O signo é um segmento de matéria que foi assumido pelo homem para dar ato de presença a qualquer objeto ou momento da existência. No caso da fala, o signo é formado por uma substância, o som: ondas de ar que ressoam nas cavidades bucal e nasal. A onda sonora é articulada no processo de fonação: encontra aí obstáculos como o palato, a língua, os dentes, os lábios. Em termos de uma antiga antropologia: o Espírito (a vontade-de-significar, a intencionalidade) vale-se do espírito (o sopro ardente do organismo) para fazer dele o mediador na teia de relações entre o sujeito e o mundo. O processo pelo qual o espírito-sopro é trabalhado pelo Espírito chama-se significação; a sua figura principal chama-se signo.

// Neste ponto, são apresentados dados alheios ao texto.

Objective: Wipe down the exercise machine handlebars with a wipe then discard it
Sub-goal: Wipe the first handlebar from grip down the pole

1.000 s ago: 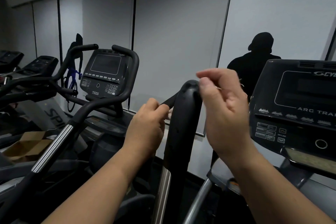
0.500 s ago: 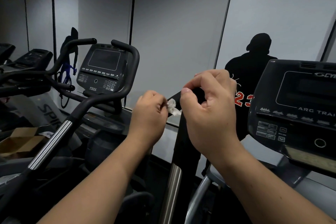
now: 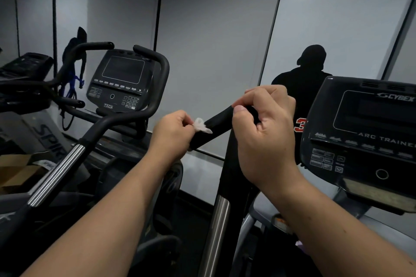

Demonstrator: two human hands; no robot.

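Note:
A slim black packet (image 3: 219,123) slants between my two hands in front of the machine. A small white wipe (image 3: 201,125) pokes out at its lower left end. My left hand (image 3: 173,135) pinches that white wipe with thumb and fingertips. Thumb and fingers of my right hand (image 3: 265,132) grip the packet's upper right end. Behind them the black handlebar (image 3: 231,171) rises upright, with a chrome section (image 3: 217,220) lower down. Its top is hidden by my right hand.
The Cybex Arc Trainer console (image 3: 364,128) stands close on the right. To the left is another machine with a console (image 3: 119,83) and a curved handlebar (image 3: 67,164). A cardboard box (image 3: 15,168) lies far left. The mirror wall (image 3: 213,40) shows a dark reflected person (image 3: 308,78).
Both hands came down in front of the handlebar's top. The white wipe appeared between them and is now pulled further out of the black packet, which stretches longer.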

O signo vem marcado, em toda a sua laboriosa gestação, pelo escavamento do corpo. O acento, que os Latinos chamavam anima vocis, coração da palavra e matéria- prima do ritmo, é produzido por um mecanismo profundo que tem sede em movimentos abdominais do diafragma. Quando o signo consegue vir à luz, plenamente articulado e audível, já se travou, nos antros e labirintos do corpo, uma luta sinuosa do ar contra as paredes elásticas do diafragma, as esponjas dos pulmões, dos brônquios e bronquíolos, o tubo anelado e viloso da traquéia, as dobras retesadas da laringe (as cordas vocais), o orifício estreito da glote, a válvula do véu palatino que dá passagem às fossas nasais ou à boca, onde topará ainda com a massa móvel e víscida da língua e as fronteiras duras dos dentes ou brandas dos lábios.

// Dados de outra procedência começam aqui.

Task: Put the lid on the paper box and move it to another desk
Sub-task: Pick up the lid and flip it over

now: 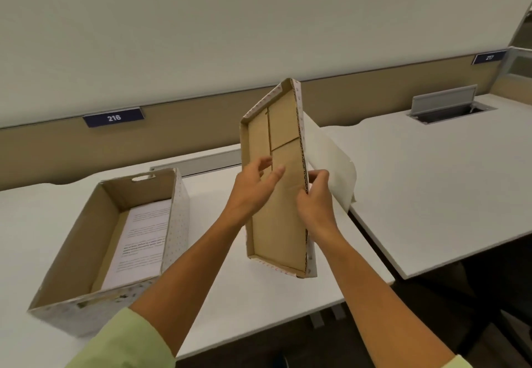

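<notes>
The cardboard lid (276, 223) is held up on edge above the desk, its brown inside facing me. My right hand (315, 198) grips its right rim. My left hand (254, 183) hovers in front of the lid's inner face with fingers spread, and I cannot tell if it touches. The open paper box (178, 212), white with small dots outside and brown inside, stands at the left on the desk (259, 295). A printed sheet (141, 238) lies flat on its floor.
A second white desk (431, 180) stands to the right across a narrow gap, with an open cable hatch (449, 108) at its back. A curled white sheet (334, 163) sticks out behind the lid. Number signs 216 (113, 117) and 217 (489, 57) hang on the partition.
</notes>
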Action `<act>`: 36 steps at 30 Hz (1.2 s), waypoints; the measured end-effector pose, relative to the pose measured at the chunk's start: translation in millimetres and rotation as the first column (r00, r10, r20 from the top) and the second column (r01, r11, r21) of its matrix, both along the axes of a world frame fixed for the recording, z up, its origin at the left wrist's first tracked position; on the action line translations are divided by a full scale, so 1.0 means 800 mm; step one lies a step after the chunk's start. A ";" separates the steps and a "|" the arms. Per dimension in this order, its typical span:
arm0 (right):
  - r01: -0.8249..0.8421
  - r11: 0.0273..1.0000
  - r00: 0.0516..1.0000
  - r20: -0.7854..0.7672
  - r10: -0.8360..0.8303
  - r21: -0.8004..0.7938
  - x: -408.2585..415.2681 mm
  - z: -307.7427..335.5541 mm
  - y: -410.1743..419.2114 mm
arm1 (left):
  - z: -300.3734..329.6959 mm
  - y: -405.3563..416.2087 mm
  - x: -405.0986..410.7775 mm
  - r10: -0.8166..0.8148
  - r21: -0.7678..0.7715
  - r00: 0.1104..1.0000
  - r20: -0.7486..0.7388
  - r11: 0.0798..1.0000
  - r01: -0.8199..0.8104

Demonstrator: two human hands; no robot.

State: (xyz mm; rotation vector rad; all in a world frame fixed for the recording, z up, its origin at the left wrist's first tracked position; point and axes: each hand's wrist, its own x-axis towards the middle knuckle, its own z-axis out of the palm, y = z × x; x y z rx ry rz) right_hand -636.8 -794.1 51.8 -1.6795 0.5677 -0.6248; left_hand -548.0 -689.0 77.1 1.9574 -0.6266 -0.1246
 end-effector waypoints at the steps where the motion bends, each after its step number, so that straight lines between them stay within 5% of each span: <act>1: 0.006 1.000 1.000 0.009 -0.005 -0.028 -0.001 0.003 0.008 | 0.007 0.000 -0.001 0.012 -0.014 0.999 -0.038 1.000 -0.012; 6: 0.118 0.987 0.989 0.104 -0.106 -0.112 0.006 0.008 0.041 | 0.036 -0.002 -0.004 0.000 -0.080 0.977 -0.212 0.997 -0.017; 14: 0.080 0.977 0.992 0.109 -0.059 -0.195 0.029 0.001 0.083 | 0.046 0.016 -0.004 -0.058 -0.186 0.980 -0.192 0.982 0.022; 20: -0.032 0.981 0.997 0.066 0.046 -0.192 0.054 0.007 0.112 | 0.053 0.045 0.016 0.063 -0.114 0.979 -0.194 0.990 -0.086; 31: -0.415 0.878 0.904 0.006 0.429 -0.240 0.102 0.022 0.120 | 0.086 0.131 0.086 0.019 -0.216 0.961 -0.276 0.973 -0.082; 36: -0.360 0.921 0.925 0.070 0.373 -0.150 0.133 0.028 0.085 | 0.103 0.172 0.108 -0.014 -0.316 0.944 -0.331 0.944 -0.097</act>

O som do signo guarda, na sua aérea e ondulante matéria, o calor e o sabor de uma viagem noturna pelos corredores do corpo. O percurso, feito de aberturas e aperturas, dá ao som final um proto-sentido, orgânico e latente, pronto a ser trabalhado pelo ser humano na sua busca de significar. O signo é a forma da expressão de que o som do corpo foi potência, estado virtual.